• **The problem**:
From the entries below, return exactly the lines beginning at the one that contains "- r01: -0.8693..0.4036" and ending at the one that contains "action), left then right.", both of them included, and only those lines.

------------

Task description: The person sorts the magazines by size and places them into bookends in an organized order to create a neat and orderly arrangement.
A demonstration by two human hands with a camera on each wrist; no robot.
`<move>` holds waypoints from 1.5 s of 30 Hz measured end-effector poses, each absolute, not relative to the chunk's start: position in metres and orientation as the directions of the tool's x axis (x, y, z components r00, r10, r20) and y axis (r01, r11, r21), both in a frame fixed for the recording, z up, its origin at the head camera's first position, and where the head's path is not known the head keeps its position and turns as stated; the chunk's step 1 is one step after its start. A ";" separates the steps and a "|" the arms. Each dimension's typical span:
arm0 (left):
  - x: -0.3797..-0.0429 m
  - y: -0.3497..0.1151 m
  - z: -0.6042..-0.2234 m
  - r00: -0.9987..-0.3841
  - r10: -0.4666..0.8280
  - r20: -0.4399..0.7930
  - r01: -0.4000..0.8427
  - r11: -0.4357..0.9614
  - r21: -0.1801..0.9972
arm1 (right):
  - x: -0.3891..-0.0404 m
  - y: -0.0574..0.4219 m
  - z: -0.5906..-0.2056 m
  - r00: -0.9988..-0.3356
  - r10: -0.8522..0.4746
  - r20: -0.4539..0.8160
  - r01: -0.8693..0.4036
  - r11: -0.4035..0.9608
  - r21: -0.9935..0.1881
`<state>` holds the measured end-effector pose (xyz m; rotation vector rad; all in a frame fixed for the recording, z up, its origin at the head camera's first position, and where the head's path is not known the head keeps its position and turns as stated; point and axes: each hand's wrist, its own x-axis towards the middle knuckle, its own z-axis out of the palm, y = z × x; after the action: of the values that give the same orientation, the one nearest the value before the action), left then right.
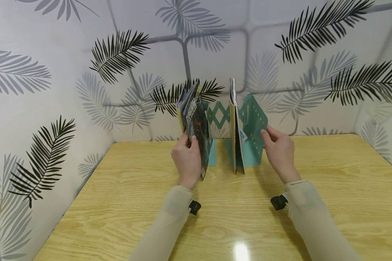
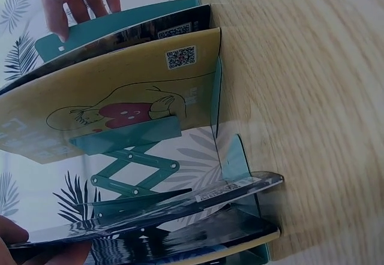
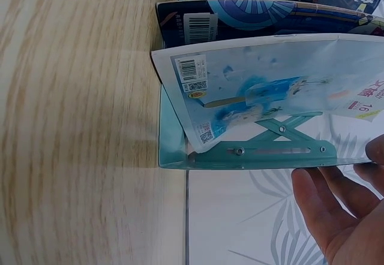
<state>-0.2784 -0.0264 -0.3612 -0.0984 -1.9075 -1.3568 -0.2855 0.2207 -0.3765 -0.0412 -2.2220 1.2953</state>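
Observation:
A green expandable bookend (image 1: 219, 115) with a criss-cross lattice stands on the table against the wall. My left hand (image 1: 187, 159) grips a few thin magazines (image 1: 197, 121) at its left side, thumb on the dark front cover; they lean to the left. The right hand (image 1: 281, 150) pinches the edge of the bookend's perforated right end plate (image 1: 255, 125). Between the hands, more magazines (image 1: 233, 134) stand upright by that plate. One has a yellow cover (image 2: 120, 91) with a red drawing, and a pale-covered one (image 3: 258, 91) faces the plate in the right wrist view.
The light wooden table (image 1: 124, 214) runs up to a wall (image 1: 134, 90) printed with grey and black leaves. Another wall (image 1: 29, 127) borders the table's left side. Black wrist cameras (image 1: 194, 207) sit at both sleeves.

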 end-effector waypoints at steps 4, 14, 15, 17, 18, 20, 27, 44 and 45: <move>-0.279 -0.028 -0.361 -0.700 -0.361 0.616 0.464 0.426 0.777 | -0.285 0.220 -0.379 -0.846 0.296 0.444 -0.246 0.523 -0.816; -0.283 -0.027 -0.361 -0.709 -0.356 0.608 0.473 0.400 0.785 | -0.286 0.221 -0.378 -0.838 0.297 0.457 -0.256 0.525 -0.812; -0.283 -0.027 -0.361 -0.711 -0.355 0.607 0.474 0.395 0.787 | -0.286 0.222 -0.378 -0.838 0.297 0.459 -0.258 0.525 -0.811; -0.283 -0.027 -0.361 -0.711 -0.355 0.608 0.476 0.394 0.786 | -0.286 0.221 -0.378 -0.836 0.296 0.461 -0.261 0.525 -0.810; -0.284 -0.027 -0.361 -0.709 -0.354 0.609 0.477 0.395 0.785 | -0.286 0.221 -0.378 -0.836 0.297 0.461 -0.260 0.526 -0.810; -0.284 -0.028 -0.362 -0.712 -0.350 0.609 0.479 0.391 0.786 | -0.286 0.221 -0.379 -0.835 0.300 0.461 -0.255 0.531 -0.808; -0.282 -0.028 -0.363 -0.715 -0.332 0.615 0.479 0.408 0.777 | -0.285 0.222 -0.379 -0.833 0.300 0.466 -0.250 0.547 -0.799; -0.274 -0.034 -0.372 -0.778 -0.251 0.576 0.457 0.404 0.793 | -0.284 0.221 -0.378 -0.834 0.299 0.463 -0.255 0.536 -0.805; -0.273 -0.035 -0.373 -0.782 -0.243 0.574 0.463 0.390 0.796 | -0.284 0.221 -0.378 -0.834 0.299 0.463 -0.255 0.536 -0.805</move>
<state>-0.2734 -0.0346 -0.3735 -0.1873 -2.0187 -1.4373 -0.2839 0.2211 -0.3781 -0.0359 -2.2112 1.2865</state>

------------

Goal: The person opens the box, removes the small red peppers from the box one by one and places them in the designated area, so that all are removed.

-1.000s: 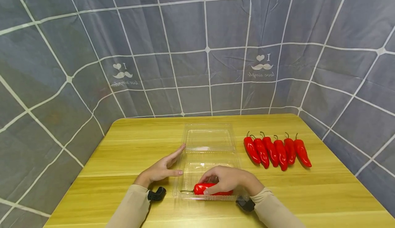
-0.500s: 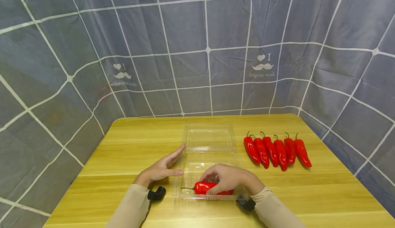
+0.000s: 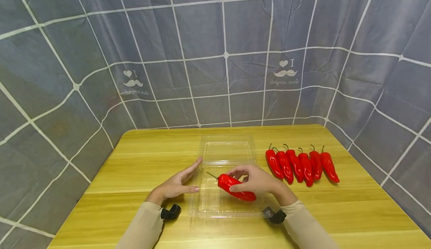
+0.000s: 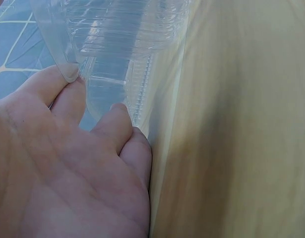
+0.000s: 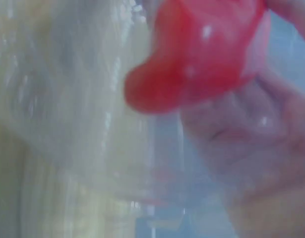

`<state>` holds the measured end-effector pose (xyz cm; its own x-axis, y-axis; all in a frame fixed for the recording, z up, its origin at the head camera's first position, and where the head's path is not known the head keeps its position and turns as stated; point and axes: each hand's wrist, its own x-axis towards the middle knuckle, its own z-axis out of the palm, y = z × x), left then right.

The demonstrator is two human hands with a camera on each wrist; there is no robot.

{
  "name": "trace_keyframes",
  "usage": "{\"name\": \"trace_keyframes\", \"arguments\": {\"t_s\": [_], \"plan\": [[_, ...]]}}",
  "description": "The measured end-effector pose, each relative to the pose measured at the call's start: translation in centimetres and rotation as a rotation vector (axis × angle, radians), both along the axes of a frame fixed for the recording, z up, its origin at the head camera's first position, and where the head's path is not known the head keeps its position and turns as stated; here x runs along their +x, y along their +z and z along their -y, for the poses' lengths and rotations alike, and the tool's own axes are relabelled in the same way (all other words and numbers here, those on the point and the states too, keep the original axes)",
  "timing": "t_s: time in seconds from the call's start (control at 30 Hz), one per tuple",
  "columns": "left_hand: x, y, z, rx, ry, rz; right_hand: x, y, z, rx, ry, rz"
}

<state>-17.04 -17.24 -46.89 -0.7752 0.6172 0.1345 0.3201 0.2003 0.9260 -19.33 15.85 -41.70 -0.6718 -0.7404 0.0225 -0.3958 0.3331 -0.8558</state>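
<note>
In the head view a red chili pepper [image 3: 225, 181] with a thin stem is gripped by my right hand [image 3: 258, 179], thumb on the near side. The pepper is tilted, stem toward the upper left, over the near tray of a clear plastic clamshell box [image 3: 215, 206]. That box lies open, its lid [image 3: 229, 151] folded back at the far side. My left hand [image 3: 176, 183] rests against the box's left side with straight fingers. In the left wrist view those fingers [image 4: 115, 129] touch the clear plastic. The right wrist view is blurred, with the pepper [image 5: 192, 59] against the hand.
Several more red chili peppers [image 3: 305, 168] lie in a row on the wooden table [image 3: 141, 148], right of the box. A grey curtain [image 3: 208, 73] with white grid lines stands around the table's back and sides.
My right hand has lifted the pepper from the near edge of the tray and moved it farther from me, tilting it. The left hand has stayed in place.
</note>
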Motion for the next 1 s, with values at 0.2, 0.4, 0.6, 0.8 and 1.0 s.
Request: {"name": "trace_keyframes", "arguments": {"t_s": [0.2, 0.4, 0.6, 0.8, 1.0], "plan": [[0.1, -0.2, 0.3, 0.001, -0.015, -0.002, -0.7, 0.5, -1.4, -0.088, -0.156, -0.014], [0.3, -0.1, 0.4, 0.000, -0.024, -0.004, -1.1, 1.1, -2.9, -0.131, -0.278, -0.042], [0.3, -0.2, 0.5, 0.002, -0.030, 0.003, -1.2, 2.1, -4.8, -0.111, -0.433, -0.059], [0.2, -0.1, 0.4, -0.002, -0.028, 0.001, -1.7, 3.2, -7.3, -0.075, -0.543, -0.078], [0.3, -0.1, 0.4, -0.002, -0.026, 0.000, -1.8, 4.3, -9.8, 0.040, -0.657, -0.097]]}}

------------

• **Solution to the exercise**:
  - r01: -0.8693..0.4036
  - r11: -0.4035..0.9608
  - r21: -0.9935..0.1881
`<state>` holds the measured end-effector pose (xyz m; rotation vector rad; all in a frame fixed for the recording, z up, its origin at the head camera's first position, and where the head's path is not known the head keeps its position and turns as stated; point and axes: each hand's wrist, its own x-axis towards the middle knuckle, its own z-axis out of the palm, y = z × x; after the action: of the values that give the same orientation, the one nearest the value before the action), left then right.

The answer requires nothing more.